■ Source data

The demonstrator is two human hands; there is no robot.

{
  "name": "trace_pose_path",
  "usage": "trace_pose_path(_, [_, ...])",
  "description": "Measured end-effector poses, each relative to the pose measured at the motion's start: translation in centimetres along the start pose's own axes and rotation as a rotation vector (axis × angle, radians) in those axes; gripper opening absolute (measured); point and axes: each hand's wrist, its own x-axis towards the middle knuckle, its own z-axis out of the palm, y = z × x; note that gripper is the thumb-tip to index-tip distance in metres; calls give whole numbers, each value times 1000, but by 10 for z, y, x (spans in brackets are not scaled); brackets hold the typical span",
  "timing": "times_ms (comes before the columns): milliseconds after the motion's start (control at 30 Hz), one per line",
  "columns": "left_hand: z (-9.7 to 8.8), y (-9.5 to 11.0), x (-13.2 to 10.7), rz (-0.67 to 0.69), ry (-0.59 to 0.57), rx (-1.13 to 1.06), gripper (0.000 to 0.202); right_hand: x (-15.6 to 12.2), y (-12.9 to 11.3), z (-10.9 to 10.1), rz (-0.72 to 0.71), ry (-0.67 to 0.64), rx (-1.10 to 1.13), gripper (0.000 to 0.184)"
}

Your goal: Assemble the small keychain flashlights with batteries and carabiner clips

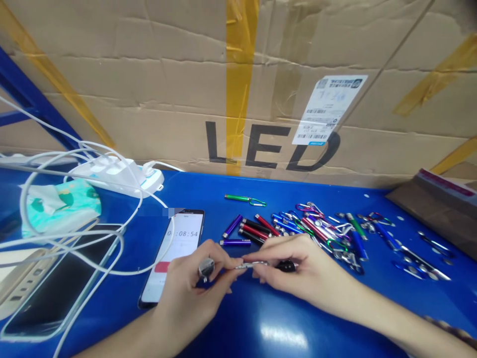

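Note:
My left hand (194, 283) and my right hand (294, 263) meet above the front of the blue table. Their fingertips pinch a small silver metal clip (255, 264) between them. A short cylinder with a round silver end (206, 268) is also tucked in the curled fingers of my left hand. Under the fingers of my right hand shows a glossy black piece (286, 266), mostly covered. Just behind the hands lie several small metal tubes, among them a purple tube (235, 243) and a red tube (266, 225). A green tube with a carabiner clip (244, 199) lies farther back.
Right of the tubes spreads a heap of coloured carabiner clips (331, 231). A phone showing a timer (186, 238) lies left. Beyond it are white cables (122, 248), a dark-screened phone (67, 283), a tissue pack (63, 201) and a power strip (115, 174). A large cardboard box (167, 74) stands behind.

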Motion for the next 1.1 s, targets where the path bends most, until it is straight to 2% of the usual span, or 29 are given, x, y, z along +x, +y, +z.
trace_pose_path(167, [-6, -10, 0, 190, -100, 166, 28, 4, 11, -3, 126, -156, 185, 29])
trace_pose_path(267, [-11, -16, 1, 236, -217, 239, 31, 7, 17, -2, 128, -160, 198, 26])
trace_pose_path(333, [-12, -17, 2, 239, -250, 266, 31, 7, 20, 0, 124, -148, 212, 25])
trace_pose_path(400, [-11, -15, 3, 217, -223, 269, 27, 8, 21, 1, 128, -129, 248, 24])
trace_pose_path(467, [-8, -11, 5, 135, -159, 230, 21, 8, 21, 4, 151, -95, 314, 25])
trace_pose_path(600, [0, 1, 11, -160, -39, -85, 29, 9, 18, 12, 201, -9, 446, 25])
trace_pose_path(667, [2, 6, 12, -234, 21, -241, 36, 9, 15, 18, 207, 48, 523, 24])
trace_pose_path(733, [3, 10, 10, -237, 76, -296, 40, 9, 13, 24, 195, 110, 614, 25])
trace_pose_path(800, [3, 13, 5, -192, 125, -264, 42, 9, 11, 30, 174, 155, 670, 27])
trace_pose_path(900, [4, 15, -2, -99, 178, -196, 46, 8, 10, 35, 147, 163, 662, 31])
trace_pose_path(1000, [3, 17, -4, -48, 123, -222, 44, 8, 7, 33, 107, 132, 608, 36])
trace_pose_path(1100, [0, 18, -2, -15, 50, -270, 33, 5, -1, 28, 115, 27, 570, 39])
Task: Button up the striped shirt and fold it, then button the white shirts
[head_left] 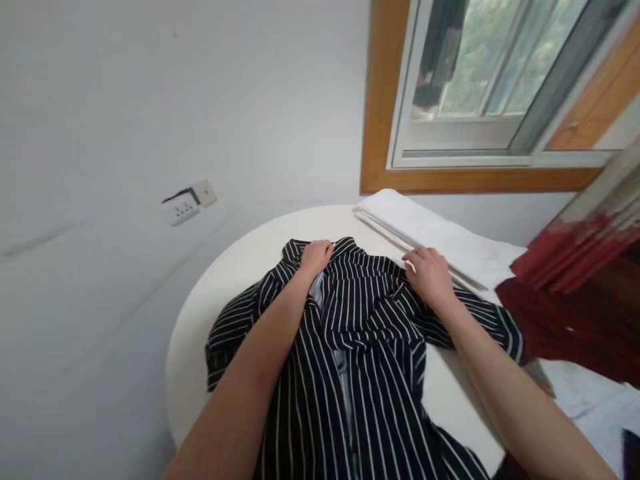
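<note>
- The black, white-striped shirt (370, 347) lies spread on the round white table (225, 280). Its collar (353, 257) points away from the person and its body runs back toward the camera, past the table's near edge.
- The left hand (316, 257) sits at the left end of the collar. Its fingers are curled down over the fabric and close on the collar's edge.
- The right hand (430, 277) rests palm down on the shirt's right shoulder, fingers loosely extended and holding nothing. Its fingertips lie at the edge of the shirt, just beside the folded white cloth (445, 237).
- Both forearms reach in over the shirt's body, the left crossing its left front panel and the right crossing the right sleeve.
- The shirt's front is open down the middle, showing a paler lining between the two panels.
- The folded white cloth lies at the table's far right, near the wall under the wood-framed window (480, 87).
- A white wall socket (181, 208) is mounted on the wall to the left, well apart from the table.
- A dark red fabric (575, 307) hangs and gathers at the right, beside the table.
</note>
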The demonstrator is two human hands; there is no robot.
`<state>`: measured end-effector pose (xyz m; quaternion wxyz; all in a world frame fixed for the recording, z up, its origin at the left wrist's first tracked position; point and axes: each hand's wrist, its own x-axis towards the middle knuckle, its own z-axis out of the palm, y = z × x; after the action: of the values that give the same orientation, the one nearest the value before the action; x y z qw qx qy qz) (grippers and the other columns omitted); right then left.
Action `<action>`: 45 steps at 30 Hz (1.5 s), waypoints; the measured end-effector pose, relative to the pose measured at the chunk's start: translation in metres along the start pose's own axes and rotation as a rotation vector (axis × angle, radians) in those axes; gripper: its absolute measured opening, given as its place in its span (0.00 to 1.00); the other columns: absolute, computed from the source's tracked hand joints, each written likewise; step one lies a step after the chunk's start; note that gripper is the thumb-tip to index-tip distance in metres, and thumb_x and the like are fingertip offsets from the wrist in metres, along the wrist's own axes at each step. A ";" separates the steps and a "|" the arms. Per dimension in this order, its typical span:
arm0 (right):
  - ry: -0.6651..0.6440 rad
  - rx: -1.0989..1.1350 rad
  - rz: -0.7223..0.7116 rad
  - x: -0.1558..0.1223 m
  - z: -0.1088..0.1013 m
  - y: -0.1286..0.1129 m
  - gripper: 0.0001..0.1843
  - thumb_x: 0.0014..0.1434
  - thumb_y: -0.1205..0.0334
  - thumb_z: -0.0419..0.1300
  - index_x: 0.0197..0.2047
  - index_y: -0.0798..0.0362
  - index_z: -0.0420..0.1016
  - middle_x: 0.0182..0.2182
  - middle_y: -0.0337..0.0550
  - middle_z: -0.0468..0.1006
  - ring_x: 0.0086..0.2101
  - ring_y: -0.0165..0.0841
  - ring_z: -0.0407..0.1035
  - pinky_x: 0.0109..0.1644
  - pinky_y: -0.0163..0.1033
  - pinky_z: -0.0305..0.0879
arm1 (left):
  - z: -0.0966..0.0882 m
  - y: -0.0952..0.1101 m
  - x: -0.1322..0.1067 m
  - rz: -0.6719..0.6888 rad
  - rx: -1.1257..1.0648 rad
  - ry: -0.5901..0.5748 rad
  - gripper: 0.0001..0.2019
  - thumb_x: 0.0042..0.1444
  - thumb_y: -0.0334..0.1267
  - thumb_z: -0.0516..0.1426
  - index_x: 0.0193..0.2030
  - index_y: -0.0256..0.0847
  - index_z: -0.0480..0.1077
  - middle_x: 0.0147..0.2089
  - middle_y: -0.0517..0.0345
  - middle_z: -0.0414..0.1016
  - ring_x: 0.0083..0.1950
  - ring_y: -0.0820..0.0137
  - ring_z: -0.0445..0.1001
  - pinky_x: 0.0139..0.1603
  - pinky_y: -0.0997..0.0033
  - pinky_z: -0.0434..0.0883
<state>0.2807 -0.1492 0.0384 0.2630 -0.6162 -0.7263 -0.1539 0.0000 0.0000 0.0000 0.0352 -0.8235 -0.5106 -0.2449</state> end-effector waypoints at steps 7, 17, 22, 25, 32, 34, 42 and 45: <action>-0.279 0.327 -0.286 -0.006 0.042 -0.019 0.22 0.66 0.60 0.48 0.60 0.55 0.67 0.58 0.52 0.68 0.57 0.38 0.64 0.62 0.47 0.60 | -0.001 -0.004 0.001 0.031 -0.059 0.005 0.18 0.65 0.43 0.45 0.40 0.41 0.74 0.43 0.52 0.78 0.45 0.64 0.73 0.48 0.68 0.65; -0.419 0.183 -0.166 -0.010 0.058 -0.009 0.33 0.63 0.38 0.43 0.64 0.47 0.62 0.66 0.50 0.54 0.65 0.44 0.48 0.66 0.55 0.47 | -0.011 0.001 -0.001 -0.004 -0.099 0.135 0.17 0.65 0.40 0.45 0.47 0.40 0.73 0.45 0.52 0.77 0.47 0.63 0.71 0.53 0.64 0.63; -0.442 0.170 -0.162 -0.007 0.057 -0.007 0.34 0.62 0.36 0.42 0.64 0.45 0.61 0.67 0.49 0.52 0.65 0.44 0.47 0.66 0.55 0.45 | -0.043 -0.003 0.007 -0.077 -0.096 0.297 0.15 0.63 0.37 0.45 0.47 0.39 0.71 0.43 0.52 0.75 0.44 0.64 0.70 0.54 0.64 0.63; -0.443 0.160 -0.158 -0.007 0.058 -0.003 0.35 0.62 0.36 0.41 0.64 0.46 0.61 0.67 0.50 0.53 0.65 0.44 0.47 0.66 0.54 0.45 | -0.066 -0.020 0.008 -0.106 -0.068 0.203 0.14 0.60 0.33 0.48 0.47 0.39 0.72 0.41 0.52 0.75 0.43 0.65 0.71 0.52 0.65 0.65; -0.422 0.156 -0.146 -0.007 0.064 0.008 0.35 0.62 0.36 0.42 0.64 0.47 0.63 0.66 0.50 0.55 0.64 0.44 0.50 0.66 0.54 0.47 | -0.085 -0.034 -0.048 -0.052 0.071 -0.073 0.13 0.57 0.35 0.51 0.42 0.40 0.76 0.41 0.50 0.76 0.46 0.62 0.72 0.53 0.62 0.66; -0.407 0.163 -0.146 -0.007 0.064 0.010 0.34 0.62 0.37 0.43 0.63 0.47 0.64 0.66 0.50 0.56 0.64 0.45 0.51 0.66 0.54 0.48 | -0.077 -0.028 -0.070 -0.011 0.082 -0.076 0.14 0.59 0.39 0.50 0.45 0.40 0.75 0.45 0.51 0.76 0.49 0.61 0.71 0.56 0.60 0.65; -0.362 0.213 -0.190 -0.006 0.064 0.025 0.32 0.63 0.41 0.47 0.60 0.52 0.68 0.63 0.52 0.61 0.61 0.44 0.56 0.66 0.51 0.51 | -0.051 -0.021 -0.113 -0.005 0.137 -0.151 0.24 0.65 0.45 0.44 0.61 0.36 0.64 0.62 0.47 0.66 0.66 0.61 0.59 0.67 0.58 0.54; -0.393 0.226 -0.219 -0.001 0.060 0.030 0.30 0.63 0.45 0.49 0.60 0.54 0.68 0.63 0.53 0.62 0.62 0.43 0.56 0.66 0.50 0.51 | -0.051 -0.021 -0.112 -0.020 0.129 -0.203 0.25 0.65 0.49 0.43 0.63 0.41 0.62 0.65 0.49 0.63 0.68 0.59 0.54 0.67 0.53 0.52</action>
<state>0.2982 -0.1111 -0.0140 0.1659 -0.5185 -0.8385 0.0235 -0.0764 -0.0978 -0.0084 0.0339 -0.8350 -0.5344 -0.1270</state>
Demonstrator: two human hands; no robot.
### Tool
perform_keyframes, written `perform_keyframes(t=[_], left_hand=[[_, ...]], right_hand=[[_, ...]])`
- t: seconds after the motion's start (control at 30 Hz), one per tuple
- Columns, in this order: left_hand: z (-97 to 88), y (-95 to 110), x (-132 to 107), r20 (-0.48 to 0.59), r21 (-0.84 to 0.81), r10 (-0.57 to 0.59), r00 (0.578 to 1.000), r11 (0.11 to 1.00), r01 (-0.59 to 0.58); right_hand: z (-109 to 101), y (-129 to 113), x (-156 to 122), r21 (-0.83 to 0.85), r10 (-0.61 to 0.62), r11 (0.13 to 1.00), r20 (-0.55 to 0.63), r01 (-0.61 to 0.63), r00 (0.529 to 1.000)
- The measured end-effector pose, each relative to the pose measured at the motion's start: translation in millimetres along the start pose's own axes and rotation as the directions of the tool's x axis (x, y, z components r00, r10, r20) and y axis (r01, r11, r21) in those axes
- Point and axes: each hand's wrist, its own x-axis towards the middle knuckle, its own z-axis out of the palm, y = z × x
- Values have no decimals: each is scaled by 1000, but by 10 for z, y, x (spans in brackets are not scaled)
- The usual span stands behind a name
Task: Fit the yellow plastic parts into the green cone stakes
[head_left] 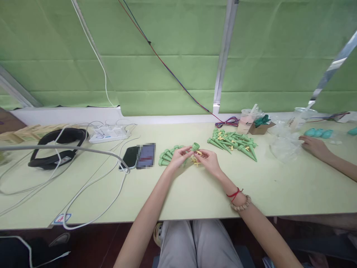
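Above the table, my left hand [180, 156] is closed on a green plant watering spike [195, 146], its round open cup turned up. My right hand [209, 161] pinches a small yellow valve [199, 152] against the side of that spike. Several loose yellow valves [196, 162] lie on the table under my fingers. To the left, partly behind my left hand, is a row of green spikes [165, 159]. A larger heap of green spikes [232, 141], many with yellow valves in them, lies to the right of my hands.
Two phones [130, 157] lie left of the spikes. Farther left are white cables [108, 201], a black headset [57, 149] and a power strip [108, 134]. A cardboard box [260, 128], cups and plastic bags [286, 145] stand right. Another person's hand [315, 147] rests near teal pieces.
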Motion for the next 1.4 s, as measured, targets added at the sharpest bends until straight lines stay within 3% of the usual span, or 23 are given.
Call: perform_keyframes(t=[0.13, 0.27, 0.4, 0.53, 0.67, 0.8, 0.93, 1.17, 1.3, 1.4], left_hand=[[20, 37, -31, 15, -6, -23, 1000, 1000, 23], [34, 77, -53, 2, 22, -78, 997, 997, 78], [32, 106, -64, -23, 19, -97, 995, 995, 97], [24, 132, -82, -34, 4, -90, 995, 996, 90], [20, 141, -94, -8, -27, -94, 996, 995, 94], [19, 135, -93, -2, -42, -84, 996, 996, 83], [24, 133, -91, -6, -40, -86, 996, 996, 86], [52, 134, -88, -23, 24, -110, 994, 994, 110], [81, 156, -93, -59, 2, -148, 987, 989, 149], [95, 179, -103, -65, -18, -161, 985, 987, 160]], right_hand=[[-11, 9, -13, -109, -108, 989, -80, 99, 991], [-21, -9, -12, -120, -84, 990, -98, 72, 992], [-27, -70, 9, 29, 131, 991, -36, -130, 991], [-54, -141, 27, 225, 322, 917, 73, -330, 944], [-93, -161, 30, 381, 413, 793, 236, -475, 879], [-113, -157, 30, 453, 423, 719, 317, -527, 849], [-119, -156, 30, 471, 425, 709, 308, -524, 851], [-106, -168, 25, 464, 445, 759, 141, -456, 884], [-58, -124, 29, 393, 349, 855, 50, -340, 936], [-24, -61, 26, 237, 194, 955, -41, -180, 980]])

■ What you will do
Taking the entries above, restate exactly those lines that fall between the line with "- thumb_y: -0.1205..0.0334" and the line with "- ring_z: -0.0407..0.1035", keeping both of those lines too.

■ Exercise response
  - thumb_y: -0.1205..0.0334
  - thumb_z: -0.0419..0.1300
  - index_x: 0.0197..0.2047
  - index_y: -0.0798..0.0362
  - index_z: -0.0420..0.1016
  - middle_x: 0.0182..0.2182
  - middle_y: -0.0337..0.0550
  - middle_z: -0.0468..0.1006
  - ring_x: 0.0086..0.2101
  - ring_y: -0.0165..0.0841
  - ring_z: -0.0407..0.1035

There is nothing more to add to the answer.